Sunday, April 06, 2008

12:16 AM 4/6/2008

I was walking a while ago, cool tagaytay breeze blowing, worship music playing in the background, and i was missing you. i really wished you were here with us, in tagaytay, playing for the ilc.

i was suddenly washed with a feeling of loneliness as i walked toward the starbucks (and realizing that it was quite a distance away :P). i know i didn't have the right, nor the position to feel this way, but i don't know, i really just do.

this line keeps my mind clear: feelings are valid - no matter how irrational they seem to be, how overly inappropriate, or how 'off' they are. They should be given attention, or they are buried without being addressed. Feelings of anger, of loathing, of sadness, happiness and whatnot - they are all there for reasons only we can answer or not answer.

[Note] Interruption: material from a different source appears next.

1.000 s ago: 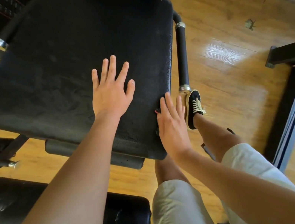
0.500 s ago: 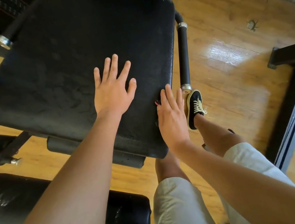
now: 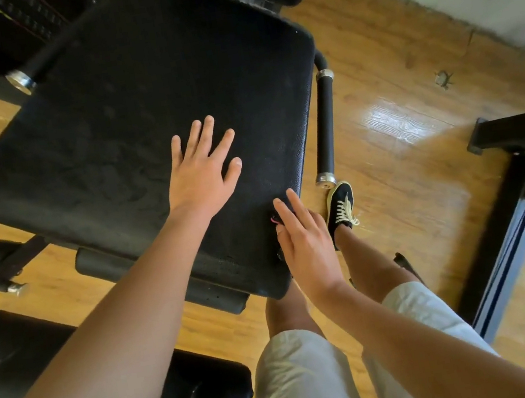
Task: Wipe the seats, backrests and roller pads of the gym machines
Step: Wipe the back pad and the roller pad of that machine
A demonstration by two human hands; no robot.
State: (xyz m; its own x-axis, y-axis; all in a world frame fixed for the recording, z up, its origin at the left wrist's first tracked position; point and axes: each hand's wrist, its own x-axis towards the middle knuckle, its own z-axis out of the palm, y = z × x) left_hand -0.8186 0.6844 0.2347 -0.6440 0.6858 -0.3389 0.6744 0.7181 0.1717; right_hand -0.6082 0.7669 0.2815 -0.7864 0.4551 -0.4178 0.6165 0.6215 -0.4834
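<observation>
Right hand [image 3: 306, 243] lower — left hand [image 3: 201, 174] flat, one seat [image 3: 133, 98]

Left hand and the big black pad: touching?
Touching. The head view shows the left hand lying flat on the black pad, fingers spread, with no gap or shadow visible under the palm.

Seat pad [image 3: 122, 118] open toward far edge; handle bar [image 3: 323, 126] flanks right side
</observation>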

Point is, emotions / feelings exist and indifference toward it will only make it stronger.

these past few days have taught me to be detached toward my feelings for you. in keeping my mind busy, and everything preoccupied, i tried not to think or feel or at least tried to get myself exhasted so i didn't have energy left for anything else other than rest. the more i force myself not to think, the more i do.

i don't want to analyze what i'm feeling anymore. i feel cornered, i feel useless. i don't want to give up. i don't want to think period. it's at times like these that i want to just feel passive - to look as if nothing's happening. at least i could try to pretend that i'm on top of things.

i'll try to distract myself now. but that doesn't change the fact that i miss you dearly. i miss the late nights at starbucks. i miss random conversations in-between topics in math. i miss seeing your friends drop by. i miss seeing your forehead crumple when you're thinking. i miss your analytic observations on everything and anything. i miss your weird common sense. i miss your sabawness. i miss looking at your "candid" pictures. i miss just sitting around and i miss watching you obssess over your readings and seeing you try to voice out your thoughts about them. i miss seeing the nervous smile you have when it's crunch time and you're not yet done. i miss hearing "vundabar" that signals that you finished / achieved something. i miss hearing "ang bakla" whenever you'd see something you fancy, or "anakngtipaklong / anak ng bogey" when you're in a rut.

i miss you and i can't wait to see you again.